Armed with these new tidbits I began to search William Harry's wife, John's mother; and of course, John's birth. I had a few possibilities for his mother's surname based on the birth index which by 1917 had well begun to include them. After no luck for a marriage for a William or William Harry I changed it to just 'Harry'. Finally, a result, Harry had married Alice Aldridge! The job was a great match for Harry and Aldridge matched one of my options for a mother for John in the birth index. Enter Alice 'twin' #1.
I was pulling and reviewing family records for Harry and Alice, the pieces began to fit. The couple had multiple children and both had died while John was a young boy. By this point in the search, the family had remembered a possible two names of John's siblings; which matched the children in this family. Finding their deaths registered in a Manchester church record, just months apart when John was a boy, could explain how John became an orphan.
As research progressed I moved up a level to the parents of Alice and Harry. Alice's father, John, was listed as deceased on the marriage certificate, an unfortunate issue that would limit balancing an occupation search parameter. So I did the natural thing - I looked for John who died prior to their wedding in 1899, who had a daughter named Alice, preferably in the same area. I eventually found a man who matched our description. He was a widower with several children. For me this wasn't conclusive at all but did lead a hint as to why I'd not seen any information on a mother in Alice's life while researching Harry and Alice.
Searching the marriage records for John, I found that his wife was Elizabeth. Elizabeth had in fact died prior to the census which listed him as widower. I began to dig into this family to match the records to those in the life of Alice and Harry. Boy, was I pleased to find the records on the family and build the tree for these members.
Suddenly, things were not matching up! Birth years were different, but a year in some records and more in others - though this happens in records sometimes. I couldn't find a birth entry for Alice to these parents and they seemed to be a larger distance from Harry and Alice than I expected. I pressed on for a bit looking for a further entry in the records for the family. Something legitimate to pin my concern with. I was fairly worried at no results, so I went back to the beginning and compared every Alice record to itself.

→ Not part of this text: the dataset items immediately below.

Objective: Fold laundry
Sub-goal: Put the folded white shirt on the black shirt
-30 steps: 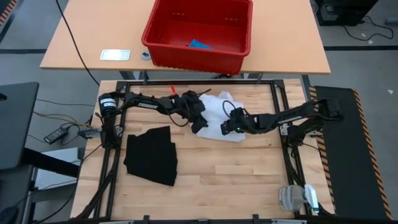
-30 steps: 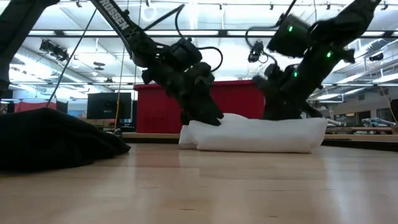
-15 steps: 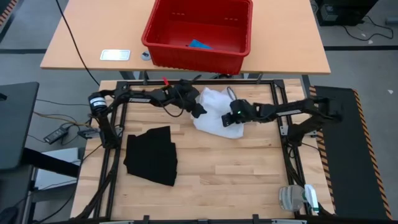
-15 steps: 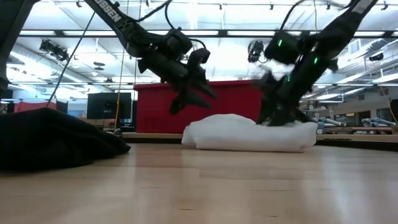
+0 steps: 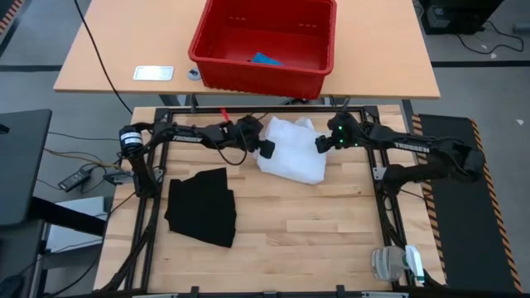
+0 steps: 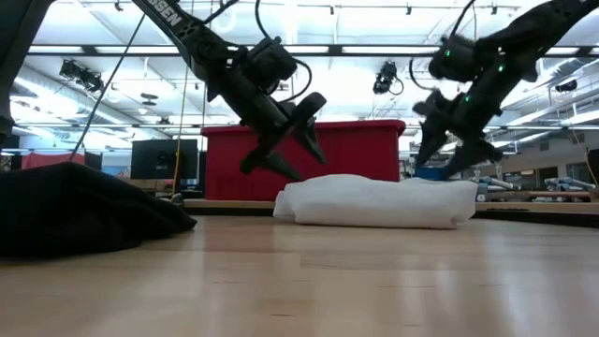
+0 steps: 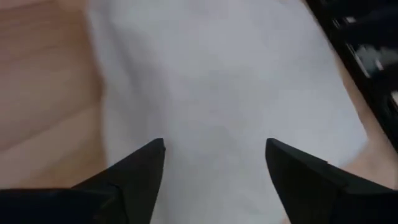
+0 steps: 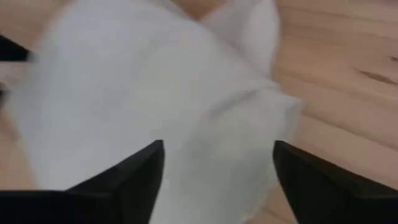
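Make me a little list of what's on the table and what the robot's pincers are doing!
white shirt: bunched on the table, far middle, between both pincers
black garment: folded, near left of table
blue piece: inside red basket on the far table
left pincer: open, at the shirt's left edge, holding nothing
right pincer: open, at the shirt's right edge, holding nothing

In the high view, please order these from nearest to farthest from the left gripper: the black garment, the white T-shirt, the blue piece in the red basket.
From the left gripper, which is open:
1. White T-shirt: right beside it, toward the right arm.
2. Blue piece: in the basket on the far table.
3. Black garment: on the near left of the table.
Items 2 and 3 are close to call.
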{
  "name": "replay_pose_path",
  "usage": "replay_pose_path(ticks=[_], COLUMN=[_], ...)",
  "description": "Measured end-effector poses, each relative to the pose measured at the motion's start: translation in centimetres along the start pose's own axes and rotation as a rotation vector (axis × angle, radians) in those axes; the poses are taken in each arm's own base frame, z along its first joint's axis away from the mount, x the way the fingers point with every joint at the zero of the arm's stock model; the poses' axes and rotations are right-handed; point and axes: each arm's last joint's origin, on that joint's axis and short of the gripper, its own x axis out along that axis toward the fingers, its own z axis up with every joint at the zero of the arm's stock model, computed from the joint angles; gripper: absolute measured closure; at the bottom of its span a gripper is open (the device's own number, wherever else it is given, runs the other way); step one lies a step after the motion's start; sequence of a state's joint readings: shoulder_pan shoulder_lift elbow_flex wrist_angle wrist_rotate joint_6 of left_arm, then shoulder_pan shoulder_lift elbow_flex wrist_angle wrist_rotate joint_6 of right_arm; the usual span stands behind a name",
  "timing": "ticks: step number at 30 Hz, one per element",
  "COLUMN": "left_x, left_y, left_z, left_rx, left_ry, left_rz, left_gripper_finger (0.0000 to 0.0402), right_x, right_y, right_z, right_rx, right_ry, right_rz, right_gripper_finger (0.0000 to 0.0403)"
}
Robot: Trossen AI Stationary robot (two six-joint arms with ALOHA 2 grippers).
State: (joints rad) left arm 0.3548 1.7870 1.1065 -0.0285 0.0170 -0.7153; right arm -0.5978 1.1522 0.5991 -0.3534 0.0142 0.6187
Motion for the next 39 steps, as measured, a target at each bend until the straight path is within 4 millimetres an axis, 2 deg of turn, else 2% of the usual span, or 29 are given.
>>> replay_pose_path(ticks=[4, 8, 12, 15, 17, 19, 23, 25, 26, 28, 30, 33, 39], left_x=[0.0, 1.0, 4.0, 6.4, 7.5, 8.0, 8.0, 7.4, 7.0, 5.8, 3.8, -0.3, -8.4], left_y=[1.4, 2.8, 3.8, 3.8, 3.6, 3.6, 3.1, 2.6, 2.4, 1.9, 0.9, -0.7, -2.0], left_z=[0.9, 1.0, -0.1, -1.3, -2.1, -2.7, -3.5, -3.1, -2.9, -2.7, -1.9, -0.4, -1.7], left_rx=[-0.056, -0.074, -0.056, -0.025, -0.023, -0.045, -0.01, 0.009, 0.009, -0.031, -0.025, 0.011, 0.112], left_ry=[-0.004, 0.022, 0.096, 0.126, 0.149, 0.167, 0.191, 0.196, 0.204, 0.266, 0.28, 0.277, 0.367], left_rz=[0.036, 0.055, -0.042, -0.17, -0.231, -0.226, -0.221, -0.254, -0.272, -0.315, -0.346, -0.345, -0.144], left_gripper_finger=[0.0093, 0.0084, 0.0084, 0.0092, 0.0114, 0.0153, 0.0277, 0.0348, 0.037, 0.038, 0.0377, 0.0378, 0.0379], right_x=[1.8, 3.9, 6.4, 8.1, 8.9, 9.5, 9.6, 9.3, 9.1, 8.6, 8.0, 6.9, 6.0], right_y=[-0.9, -1.3, -1.4, -0.8, -0.5, 0.0, 1.0, 1.4, 1.6, 2.1, 3.0, 5.2, 10.2], right_z=[0.3, 0.2, -0.1, 0.0, -0.4, -0.8, -1.9, -2.0, -2.1, -2.1, -1.9, -1.8, -3.1], right_rx=[0.029, 0.037, 0.034, 0.035, 0.053, 0.071, 0.093, 0.102, 0.112, 0.125, 0.143, 0.171, 0.217], right_ry=[0.078, 0.147, 0.198, 0.231, 0.265, 0.297, 0.347, 0.353, 0.357, 0.362, 0.348, 0.297, 0.204], right_rz=[0.016, 0.024, 0.066, 0.181, 0.234, 0.266, 0.288, 0.303, 0.313, 0.354, 0.416, 0.521, 0.707], right_gripper_finger=[0.004, 0.0016, 0.0016, 0.0034, 0.0058, 0.0094, 0.0197, 0.0263, 0.0299, 0.0356, 0.0356, 0.0356, 0.0356])
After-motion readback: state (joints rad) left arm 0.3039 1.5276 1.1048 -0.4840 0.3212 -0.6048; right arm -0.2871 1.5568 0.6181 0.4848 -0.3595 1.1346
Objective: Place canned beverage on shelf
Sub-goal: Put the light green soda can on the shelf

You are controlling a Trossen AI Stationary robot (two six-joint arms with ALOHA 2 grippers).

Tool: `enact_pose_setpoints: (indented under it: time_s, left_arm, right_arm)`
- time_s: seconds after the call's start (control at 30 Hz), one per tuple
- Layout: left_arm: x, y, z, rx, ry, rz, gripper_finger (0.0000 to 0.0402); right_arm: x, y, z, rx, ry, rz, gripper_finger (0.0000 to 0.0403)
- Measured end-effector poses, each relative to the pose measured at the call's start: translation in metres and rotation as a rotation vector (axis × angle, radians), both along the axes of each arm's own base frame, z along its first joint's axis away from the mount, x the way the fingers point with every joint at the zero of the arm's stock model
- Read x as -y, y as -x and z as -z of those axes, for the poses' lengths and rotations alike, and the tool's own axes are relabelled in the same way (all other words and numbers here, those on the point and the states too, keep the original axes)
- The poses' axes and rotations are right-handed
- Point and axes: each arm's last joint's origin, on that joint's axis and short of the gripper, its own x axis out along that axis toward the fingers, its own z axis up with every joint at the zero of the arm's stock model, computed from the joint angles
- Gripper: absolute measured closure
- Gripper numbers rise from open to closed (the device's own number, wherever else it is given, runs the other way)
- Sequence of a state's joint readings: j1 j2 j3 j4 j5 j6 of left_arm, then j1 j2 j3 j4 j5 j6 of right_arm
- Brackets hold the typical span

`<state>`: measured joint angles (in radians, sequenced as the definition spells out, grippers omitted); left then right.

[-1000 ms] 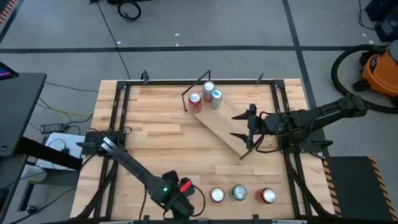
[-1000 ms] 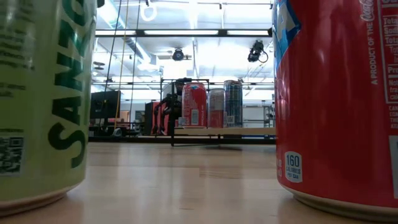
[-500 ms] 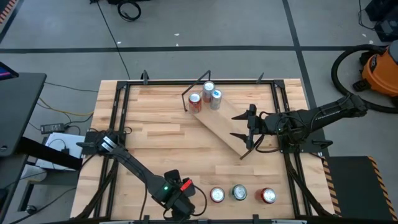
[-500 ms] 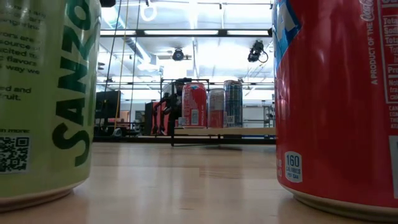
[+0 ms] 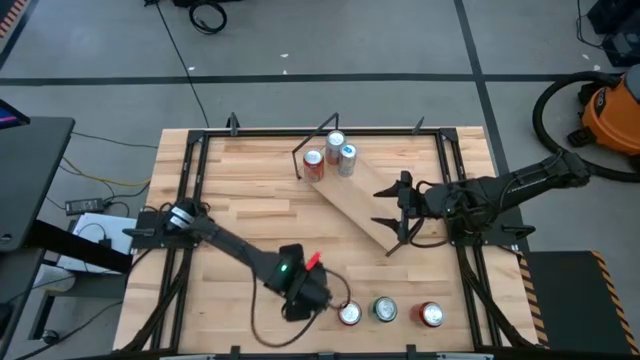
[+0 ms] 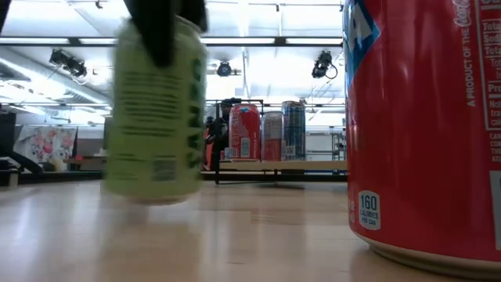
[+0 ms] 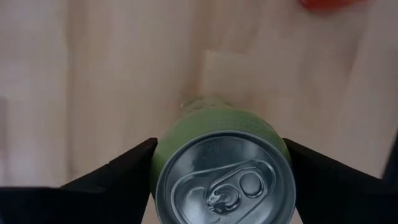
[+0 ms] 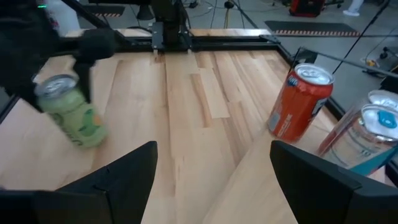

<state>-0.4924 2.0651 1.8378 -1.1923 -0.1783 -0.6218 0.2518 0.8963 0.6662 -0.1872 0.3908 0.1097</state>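
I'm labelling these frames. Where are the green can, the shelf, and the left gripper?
green can [image 7: 224, 180]: left wrist view, on its silver lid.
shelf [image 5: 362, 205]: high view, on a bare part of the wooden board.
left gripper [image 5: 345, 312]: high view, between its fingertips, closed around the green can.

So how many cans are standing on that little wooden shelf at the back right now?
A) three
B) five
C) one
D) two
A: the overhead view shows three can tops clustered at one end of the shelf, and the table-level view shows the three cans side by side.
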Motion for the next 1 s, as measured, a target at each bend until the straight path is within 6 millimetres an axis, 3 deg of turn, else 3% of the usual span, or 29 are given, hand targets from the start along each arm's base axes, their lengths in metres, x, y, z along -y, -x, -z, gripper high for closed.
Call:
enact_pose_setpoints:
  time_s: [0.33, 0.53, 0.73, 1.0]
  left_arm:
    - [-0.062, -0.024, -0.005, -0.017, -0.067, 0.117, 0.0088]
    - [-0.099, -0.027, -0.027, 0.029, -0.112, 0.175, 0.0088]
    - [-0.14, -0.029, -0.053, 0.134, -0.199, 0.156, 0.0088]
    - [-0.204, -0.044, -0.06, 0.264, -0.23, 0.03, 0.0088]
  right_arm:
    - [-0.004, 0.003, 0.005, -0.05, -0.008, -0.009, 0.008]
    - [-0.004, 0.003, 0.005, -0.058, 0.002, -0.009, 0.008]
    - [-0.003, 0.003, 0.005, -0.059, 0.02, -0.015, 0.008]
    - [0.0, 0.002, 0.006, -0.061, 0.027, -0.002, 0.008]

Then the undesirable hit me:
there were TWO Alices!
In the same area!
Born at about the same time!
With husbands named Harry!
And with parents named John and Elizabeth!
How was this even possible? Sheer luck of the draw as Alice 'twin' #2 entered the scene.
Of course I have had to pull that family from the tree. While their married names were different, up until this time they appeared to be one person. Time was used to press on digging deeper and find out who was the correct Alice. Which meant one Alice on one screen... and .... one Alice on another screen, while I sorted the records I already had.
Analysis continues and additional birth, marriage and death certificates have been requested. We have some time for those to arrive and then we can unravel our ladies a bit more.
The moral of this story is: Don't worry if you hit a small speed bump, we all do. It's acknowledging it and correcting it that matters. How else will we grow and nurture our family tree?